In the data below, find every line with the word "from" and copy it.
Start of Block
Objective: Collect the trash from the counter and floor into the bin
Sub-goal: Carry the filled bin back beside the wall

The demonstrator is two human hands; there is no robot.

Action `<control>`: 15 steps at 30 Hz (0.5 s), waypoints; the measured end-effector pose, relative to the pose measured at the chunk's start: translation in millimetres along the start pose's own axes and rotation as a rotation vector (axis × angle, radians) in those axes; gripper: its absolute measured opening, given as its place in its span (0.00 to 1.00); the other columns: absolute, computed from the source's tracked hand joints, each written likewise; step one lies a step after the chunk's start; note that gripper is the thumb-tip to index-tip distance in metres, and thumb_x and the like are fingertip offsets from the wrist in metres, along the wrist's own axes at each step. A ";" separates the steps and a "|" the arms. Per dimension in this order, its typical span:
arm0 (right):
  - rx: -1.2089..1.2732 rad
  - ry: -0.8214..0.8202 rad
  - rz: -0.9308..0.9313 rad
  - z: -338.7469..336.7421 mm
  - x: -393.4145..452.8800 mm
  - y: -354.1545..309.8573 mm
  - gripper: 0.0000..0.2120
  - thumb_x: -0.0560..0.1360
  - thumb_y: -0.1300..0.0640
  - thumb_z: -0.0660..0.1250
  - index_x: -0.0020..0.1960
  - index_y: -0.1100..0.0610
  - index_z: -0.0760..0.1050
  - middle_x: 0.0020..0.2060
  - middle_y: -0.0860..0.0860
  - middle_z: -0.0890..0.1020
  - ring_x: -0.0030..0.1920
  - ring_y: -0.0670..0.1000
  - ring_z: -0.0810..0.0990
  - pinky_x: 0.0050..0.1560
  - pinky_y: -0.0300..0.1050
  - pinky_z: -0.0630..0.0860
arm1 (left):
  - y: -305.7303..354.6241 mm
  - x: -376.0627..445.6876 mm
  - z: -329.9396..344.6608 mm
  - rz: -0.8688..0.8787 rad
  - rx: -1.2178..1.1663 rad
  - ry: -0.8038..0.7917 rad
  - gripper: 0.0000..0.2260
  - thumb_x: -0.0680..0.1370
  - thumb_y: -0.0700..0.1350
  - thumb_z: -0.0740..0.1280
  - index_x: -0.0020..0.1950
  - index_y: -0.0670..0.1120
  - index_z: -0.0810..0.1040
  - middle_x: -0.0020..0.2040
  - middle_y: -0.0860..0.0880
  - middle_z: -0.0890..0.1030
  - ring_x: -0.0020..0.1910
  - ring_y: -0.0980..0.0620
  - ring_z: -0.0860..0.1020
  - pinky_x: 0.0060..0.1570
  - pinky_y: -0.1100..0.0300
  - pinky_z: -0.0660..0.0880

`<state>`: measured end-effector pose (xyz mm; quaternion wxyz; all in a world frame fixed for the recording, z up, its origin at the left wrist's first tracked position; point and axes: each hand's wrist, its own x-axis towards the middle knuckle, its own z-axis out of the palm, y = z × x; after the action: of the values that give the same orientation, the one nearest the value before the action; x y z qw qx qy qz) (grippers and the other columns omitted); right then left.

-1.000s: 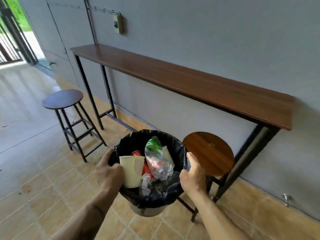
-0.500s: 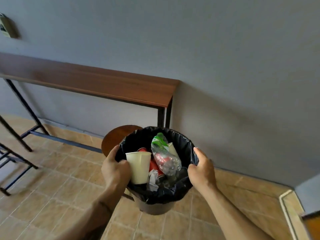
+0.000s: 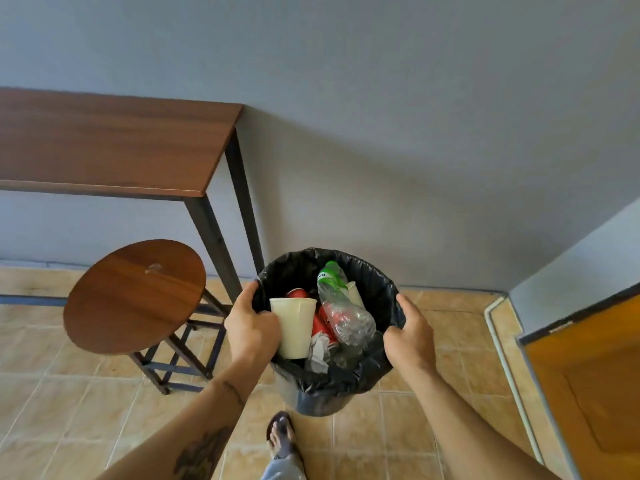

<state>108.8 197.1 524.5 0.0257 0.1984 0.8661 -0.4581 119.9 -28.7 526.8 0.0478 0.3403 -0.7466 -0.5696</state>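
A round bin [image 3: 322,396] lined with a black bag is held above the tiled floor. My left hand [image 3: 251,327] grips its left rim and my right hand [image 3: 410,336] grips its right rim. Inside lie a white paper cup [image 3: 294,327], a crushed clear plastic bottle [image 3: 343,306] with a green label, red cans [image 3: 320,325] and crumpled paper [image 3: 318,351]. The wooden counter [image 3: 114,147] at the upper left has nothing on its visible top.
A round wooden stool [image 3: 135,292] stands left of the bin under the counter's end. A grey wall runs behind. An orange door [image 3: 588,386] and a white pipe [image 3: 509,355] are at the right. My foot in a sandal [image 3: 282,436] is on the tiles below the bin.
My view has swung right along the counter to its end and the room corner. Both hands keep hold of the bin, which has come lower and nearer the wall.
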 end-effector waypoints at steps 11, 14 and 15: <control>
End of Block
* TASK SOLUTION
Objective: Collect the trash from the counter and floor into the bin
Action `<control>`: 15 steps at 30 Hz (0.5 s), waypoints; the measured end-effector pose, relative to the pose measured at the chunk's start: translation in millimetres along the start pose's own axes and rotation as a rotation vector (axis × angle, radians) in those axes; gripper: its absolute measured opening, given as its place in its span (0.00 to 1.00); the other columns: absolute, computed from the source's tracked hand joints, each written likewise; step one lies a step after the chunk's start; note that gripper is the thumb-tip to index-tip distance in metres, and thumb_x and the like are fingertip offsets from the wrist in metres, along the wrist's own axes at each step. A ";" separates the steps and a "|" the arms. Per dimension in this order, its typical span:

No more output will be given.